This was supposed to be the month when the Centers for Medicare & Medicaid Services (CMS) released its national coverage determination for transcatheter aortic valve replacement (TAVR) procedures. Instead, CMS unveiled its ruling May 1, almost two full months before its initial deadline.
I doubt anyone was surprised that CMS followed the recommendations of the Society of Thoracic Surgeons (STS) and the American College of Cardiology (ACC), which argued that TAVR procedures should be performed in a specialized heart center by a multidisciplinary team. As our cover story illustrates, the procedure hinges on physician collaboration, with imaging playing a key role in ensuring success. Now programs have guidance on requirements for reimbursement for TAVR candidates, many of whom are elderly and covered under Medicare.
Having a TAVR program takes resources, including staff, training, varied imaging modalities, equipment and capabilities to participate in the required nationwide registry. The centers involved in TAVR trials have built the appropriate infrastructure and protocols, but for hospitals hoping to enter this arena, will reimbursement cover the upfront costs? The STS-ACC Transcatheter Valvular Therapy (TVT) Registry alone will charge an initiation fee of $25,000 and an annual fee of $10,000 for each year following. As the societies argued, these rigorous requirements are designed to ensure competency and quality. But they also impose challenging barriers for hospitals that want in.
TAVR often is examined in a clinical context, but its business implications are equally intriguing. Does it make fiscal sense for a hospital to invest in a TAVR program? In our March issue, two prominent researchers—David J. Cohen, MD, MSc, at Saint Luke's Mid America Heart Institute in Kansas City, Mo., and Joseph E. Bavaria, MD, at Penn Medicine in Philadelphia—discussed the costs of TAVR and how pricing and reimbursement may affect profit margins. Depending on the price of the valve and other factors, even established centers may take a loss with the procedure.

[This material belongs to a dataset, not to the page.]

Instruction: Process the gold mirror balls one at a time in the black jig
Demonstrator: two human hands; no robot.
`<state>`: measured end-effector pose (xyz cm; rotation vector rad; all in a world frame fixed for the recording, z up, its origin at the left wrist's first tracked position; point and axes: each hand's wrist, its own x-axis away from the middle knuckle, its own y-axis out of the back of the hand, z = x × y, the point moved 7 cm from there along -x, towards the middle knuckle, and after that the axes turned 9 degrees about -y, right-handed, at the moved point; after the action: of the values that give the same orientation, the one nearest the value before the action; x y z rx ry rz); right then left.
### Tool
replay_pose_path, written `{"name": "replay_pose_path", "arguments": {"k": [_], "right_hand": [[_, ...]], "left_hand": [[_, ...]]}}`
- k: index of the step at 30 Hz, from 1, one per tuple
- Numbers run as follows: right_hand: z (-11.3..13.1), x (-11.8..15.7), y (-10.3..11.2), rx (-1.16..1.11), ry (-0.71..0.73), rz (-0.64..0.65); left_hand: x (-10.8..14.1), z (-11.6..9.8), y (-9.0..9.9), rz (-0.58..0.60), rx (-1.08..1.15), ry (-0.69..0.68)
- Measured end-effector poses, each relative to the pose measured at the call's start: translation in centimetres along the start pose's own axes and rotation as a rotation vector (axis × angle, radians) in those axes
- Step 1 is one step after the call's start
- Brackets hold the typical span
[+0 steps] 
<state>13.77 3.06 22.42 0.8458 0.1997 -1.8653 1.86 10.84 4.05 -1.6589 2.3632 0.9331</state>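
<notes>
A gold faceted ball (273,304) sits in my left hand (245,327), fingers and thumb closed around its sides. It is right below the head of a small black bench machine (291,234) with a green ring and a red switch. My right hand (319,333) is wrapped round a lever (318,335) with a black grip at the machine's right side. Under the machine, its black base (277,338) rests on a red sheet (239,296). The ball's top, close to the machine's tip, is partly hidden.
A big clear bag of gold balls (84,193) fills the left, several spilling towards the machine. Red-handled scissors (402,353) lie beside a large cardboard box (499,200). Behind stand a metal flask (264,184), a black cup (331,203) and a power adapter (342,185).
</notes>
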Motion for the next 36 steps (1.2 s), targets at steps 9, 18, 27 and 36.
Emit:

But offering a TAVR program carries benefits as well, including building a reputation and serving as a magnet for patients who ultimately don't qualify for TAVR and then undergo other appropriate (and perhaps profitable) procedures. It potentially could become a loss leader, which is a strategy that has worked well in the retail sector.
This raises interesting questions, including whether TAVR will provide a competitive advantage for those hospitals that meet the Medicare reimbursement mandates or prove to be a financial drain that siphons resources. What's your prediction?